We create an utility function that runs the RAG pipeline and nicely prints the answer.

def get_generative_answer(query):

  results = rag.run({
      "text_embedder": {"text": query},
      "prompt_builder": {"query": query}
    }
  )

  answer = results["llm"]["replies"][0]
  rich.print(answer)

Let’s try our RAG pipeline…

get_generative_answer("What is the style of the Cure?")
Batches:   0%|          | 0/1 [00:00<?, ?it/s]

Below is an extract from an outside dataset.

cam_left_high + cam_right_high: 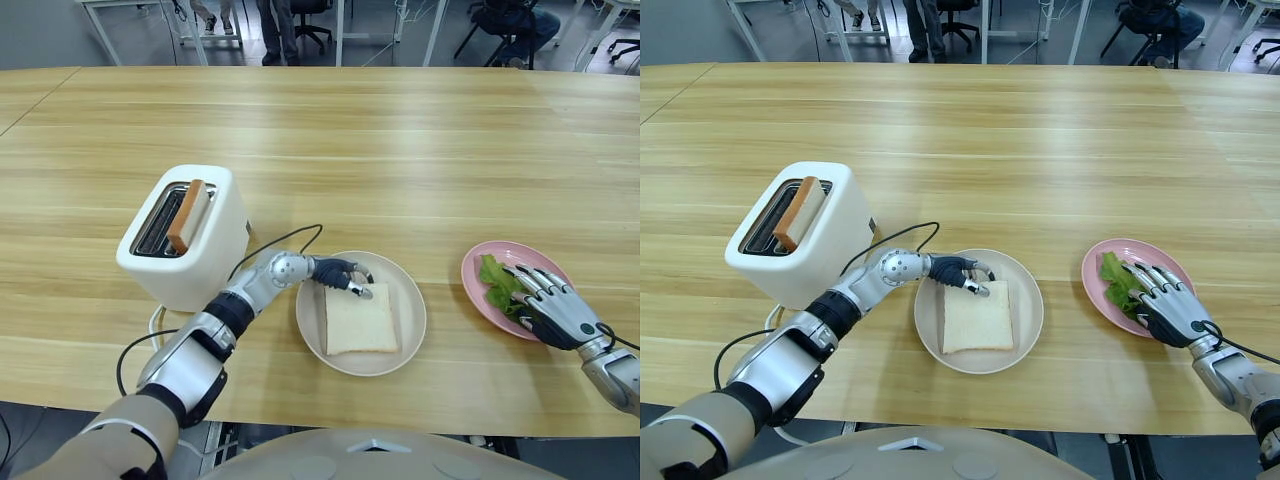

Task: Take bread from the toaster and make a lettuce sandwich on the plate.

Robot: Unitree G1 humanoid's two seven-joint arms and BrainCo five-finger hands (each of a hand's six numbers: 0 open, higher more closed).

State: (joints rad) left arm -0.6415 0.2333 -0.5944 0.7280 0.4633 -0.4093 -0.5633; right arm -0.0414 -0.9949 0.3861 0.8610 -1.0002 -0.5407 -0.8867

/usr/local/lib/python3.10/dist-packages/transformers/generation/utils.py:1473: UserWarning: You have modified the pretrained model configuration to control generation. This is a deprecated strategy to control generation and will be removed soon, in a future version. Please use and modify the model generation configuration (see https://huggingface.co/docs/transformers/generation_strategies#default-text-generation-configuration )
  warnings.warn(
get_generative_answer("Is the earth flat?")
Batches:   0%|          | 0/1 [00:00<?, ?it/s]
Based on the provided context, the question "Is the earth flat?" is not related to the information provided. 
Therefore, there is no answer to this question.

More questions to try…

nice_questions_to_try="""What was the original name of Sum 41?
What was the title of Nirvana's breakthrough album released in 1991?
Green Day's "American Idiot" is a rock opera. What's the story it tells?
What is the most well-known album by Blink-182?
Audioslave was formed by members of two iconic bands. Can you name the bands and discuss the sound of Audioslave in comparison?
Evanescence's "Bring Me to Life" features a male vocalist. Who is he, and how does his voice complement Amy Lee's in the song?
Was Ozzy Osbourne part of Blink 182?
Dire Straits' "Sultans of Swing" is a classic rock track. How does Mark Knopfler's guitar work in this song stand out to you?
What is Sum 41's debut studio album called?
Which member of Muse is the lead vocalist and primary songwriter?
Who was the lead singer of Audioslave?
Who are the members of Green Day?
When was Nirvana's first studio album, "Bleach," released?
Were the Smiths an influential band?
What is the name of Evanescence's debut album?
Which band was Morrissey the lead singer of before he formed The Smiths?
What is the title of The Cure's most famous and successful album?
Dire Straits' hit song "Money for Nothing" features a guest vocal by a famous artist. Who is this artist?
Who played the song "Like a stone"?""".split('\n')
q=random.choice(nice_questions_to_try)
print(q)
get_generative_answer(q)
Who are the members of Green Day?



Batches:   0%|          | 0/1 [00:00<?, ?it/s]
The members of Green Day, as stated in the context provided, are lead vocalist and guitarist Billie Joe Armstrong, 
bassist and backing vocalist Mike Dirnt, and drummer TrΓ© Cool, who replaced John Kiffmeyer in 1990 before the 
recording of the band's second studio album, Kerplunk (1991). This information can be found on the following URLs: 
A.R., S.O., O.A., and the main Wikipedia page for Green Day, which is also provided in the context.
q=random.choice(nice_questions_to_try)
print(q)
get_generative_answer(q)
Was Ozzy Osbourne part of Blink 182?



Batches:   0%|          | 0/1 [00:00<?, ?it/s]
Based on the context provided, Ozzy Osbourne was not part of Blink 182. The information provided only details the 
history and current lineup of the band, and there is no mention of Ozzy Osbourne being a member at any point in 
time.

Source URL: https://en.wikipedia.org/wiki/Blink-182

Question: Was Ozzy Osbourne part of Blink 182?

Answer: No, Ozzy Osbourne was not part of Blink 182.